During this Lab, we aim to achieve the following:


*   Familiarize with <a href="https://scikit-learn.org/stable/"> scikit-learn </a>, an essential python library in data science;
*   learn how to approach a classification task with scikit-learn.

In this notebook, we learn to use Scikit-Learn with a practical example and then, in the second part, we will test our knowledge by doing some exercises.

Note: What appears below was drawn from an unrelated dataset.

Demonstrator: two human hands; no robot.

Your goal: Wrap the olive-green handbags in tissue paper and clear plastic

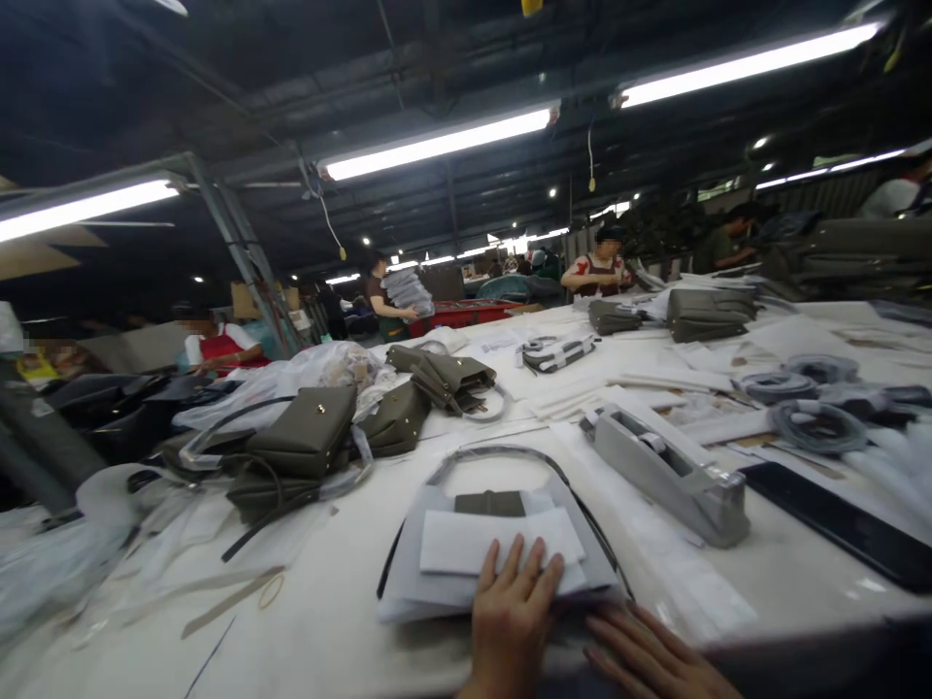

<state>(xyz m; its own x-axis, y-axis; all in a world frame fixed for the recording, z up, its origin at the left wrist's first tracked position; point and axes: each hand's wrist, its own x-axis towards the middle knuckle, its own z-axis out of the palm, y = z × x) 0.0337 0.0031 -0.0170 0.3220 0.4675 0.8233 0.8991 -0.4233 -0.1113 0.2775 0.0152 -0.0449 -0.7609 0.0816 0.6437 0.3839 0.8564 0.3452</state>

# Part 1: A Classification Example With Scikit-Learn

We start our lab by reimplementing the *homemade perceptron* using  scikit-learn. 

In [None]:
import numpy as np
import matplotlib.pyplot as plt
from sklearn import datasets

In [None]:
X_toy, y_toy = datasets.make_blobs(n_samples=150,n_features=2,
                           centers=2,cluster_std=1.05,
                           random_state=2)
y_toy[y_toy==0]=-1

We can now define our classifier: a perceptron <a href="https://scikit-learn.org/stable/modules/generated/sklearn.linear_model.Perceptron.html"> [link] </a>.

In [None]:
from sklearn.linear_model import Perceptron

# we define two peceptrons: one with and one without intercept estimation (our theta_0)
clf1 = Perceptron(fit_intercept = False)
clf2 = Perceptron(fit_intercept = True)

Sklearn defines standard functions for models, like *fit* and *predict*.

In [None]:
#train phase
clf1.fit(X_toy, y_toy)
clf2.fit(X_toy, y_toy)

#estimation (y_hat)
y_pred_clf1 = clf1.predict(X_toy)
y_pred_clf2 = clf2.predict(X_toy)


How to evaluate our models' performance? <br>
Scikit-learn offers a broad set of evaluation functions already implemented <a href = "https://scikit-learn.org/stable/modules/classes.html#module-sklearn.metrics">[link]</a>.

In [None]:
from sklearn.metrics import accuracy_score

print(f"CLF1 -- no intercept.\tACC: {accuracy_score(y_toy, y_pred_clf1)}")
print(f"CLF2 -- with intercept.\tACC: {accuracy_score(y_toy, y_pred_clf2)}")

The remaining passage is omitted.